__What you will do__:
Search the data for the string "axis" and gather each line it is in.

__Extracted data entries__:
* * * *

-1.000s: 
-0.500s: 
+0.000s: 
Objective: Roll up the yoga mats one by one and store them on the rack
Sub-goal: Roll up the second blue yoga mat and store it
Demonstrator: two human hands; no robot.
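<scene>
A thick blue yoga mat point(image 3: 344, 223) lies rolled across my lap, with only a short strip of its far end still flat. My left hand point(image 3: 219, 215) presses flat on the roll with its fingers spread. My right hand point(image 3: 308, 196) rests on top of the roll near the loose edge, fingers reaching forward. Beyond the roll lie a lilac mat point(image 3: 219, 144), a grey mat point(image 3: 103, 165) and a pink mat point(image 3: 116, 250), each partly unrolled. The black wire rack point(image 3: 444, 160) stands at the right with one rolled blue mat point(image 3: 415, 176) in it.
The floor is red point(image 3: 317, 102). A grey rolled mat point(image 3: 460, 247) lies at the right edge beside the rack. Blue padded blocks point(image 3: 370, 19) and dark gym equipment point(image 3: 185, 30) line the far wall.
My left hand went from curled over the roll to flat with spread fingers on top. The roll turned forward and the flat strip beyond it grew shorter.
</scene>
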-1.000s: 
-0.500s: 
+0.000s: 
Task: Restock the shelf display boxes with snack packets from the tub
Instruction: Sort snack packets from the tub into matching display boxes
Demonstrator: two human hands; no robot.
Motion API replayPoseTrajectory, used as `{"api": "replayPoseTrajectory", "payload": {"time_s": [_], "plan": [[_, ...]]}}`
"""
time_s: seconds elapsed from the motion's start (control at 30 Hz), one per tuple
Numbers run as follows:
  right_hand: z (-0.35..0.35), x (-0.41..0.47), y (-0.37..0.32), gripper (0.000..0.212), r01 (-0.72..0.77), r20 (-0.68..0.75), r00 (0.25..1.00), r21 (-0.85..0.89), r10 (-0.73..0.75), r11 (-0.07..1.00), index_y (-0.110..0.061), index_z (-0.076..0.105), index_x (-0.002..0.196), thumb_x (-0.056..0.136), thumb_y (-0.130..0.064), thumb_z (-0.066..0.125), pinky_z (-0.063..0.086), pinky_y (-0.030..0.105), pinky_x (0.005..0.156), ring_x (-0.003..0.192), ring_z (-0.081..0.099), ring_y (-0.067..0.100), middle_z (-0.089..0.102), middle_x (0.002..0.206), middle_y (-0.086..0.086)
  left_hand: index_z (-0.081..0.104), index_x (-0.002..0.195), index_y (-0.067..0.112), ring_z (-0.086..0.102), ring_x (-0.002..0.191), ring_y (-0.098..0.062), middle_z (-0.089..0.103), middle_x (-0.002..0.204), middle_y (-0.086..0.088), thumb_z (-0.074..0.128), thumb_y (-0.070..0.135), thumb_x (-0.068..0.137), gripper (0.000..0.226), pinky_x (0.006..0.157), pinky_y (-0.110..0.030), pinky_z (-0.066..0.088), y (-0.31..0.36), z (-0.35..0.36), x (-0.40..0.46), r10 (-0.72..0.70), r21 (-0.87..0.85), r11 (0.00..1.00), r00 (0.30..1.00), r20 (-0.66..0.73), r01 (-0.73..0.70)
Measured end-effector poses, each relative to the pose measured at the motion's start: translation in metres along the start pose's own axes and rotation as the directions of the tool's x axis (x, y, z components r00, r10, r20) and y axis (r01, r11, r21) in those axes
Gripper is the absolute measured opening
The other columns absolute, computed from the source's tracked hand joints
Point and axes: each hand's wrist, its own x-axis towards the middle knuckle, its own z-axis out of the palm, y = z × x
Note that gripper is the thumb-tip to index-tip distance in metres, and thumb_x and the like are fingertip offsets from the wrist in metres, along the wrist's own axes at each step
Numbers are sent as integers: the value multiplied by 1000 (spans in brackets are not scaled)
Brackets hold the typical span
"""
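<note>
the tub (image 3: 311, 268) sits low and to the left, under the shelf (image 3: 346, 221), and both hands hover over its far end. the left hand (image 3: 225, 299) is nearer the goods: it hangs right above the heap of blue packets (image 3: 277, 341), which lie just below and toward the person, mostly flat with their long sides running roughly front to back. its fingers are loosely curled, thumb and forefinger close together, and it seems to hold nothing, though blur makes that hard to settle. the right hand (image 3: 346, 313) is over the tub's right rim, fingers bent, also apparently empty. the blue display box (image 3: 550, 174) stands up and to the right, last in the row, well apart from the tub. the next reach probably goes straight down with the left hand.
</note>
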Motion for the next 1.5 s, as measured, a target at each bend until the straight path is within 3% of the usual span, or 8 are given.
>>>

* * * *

__Output of the exercise__:
Measured end-effector poses, each relative to the pose measured at the motion's start: translation in metres along the start pose's own axes and rotation as the directions of the tool's x axis (x, y, z components r00, r10, r20) and y axis (r01, r11, r21) in those axes
Point and axes: each hand's wrist, its own x-axis towards the middle knuckle, its own z-axis out of the palm, y = z × x

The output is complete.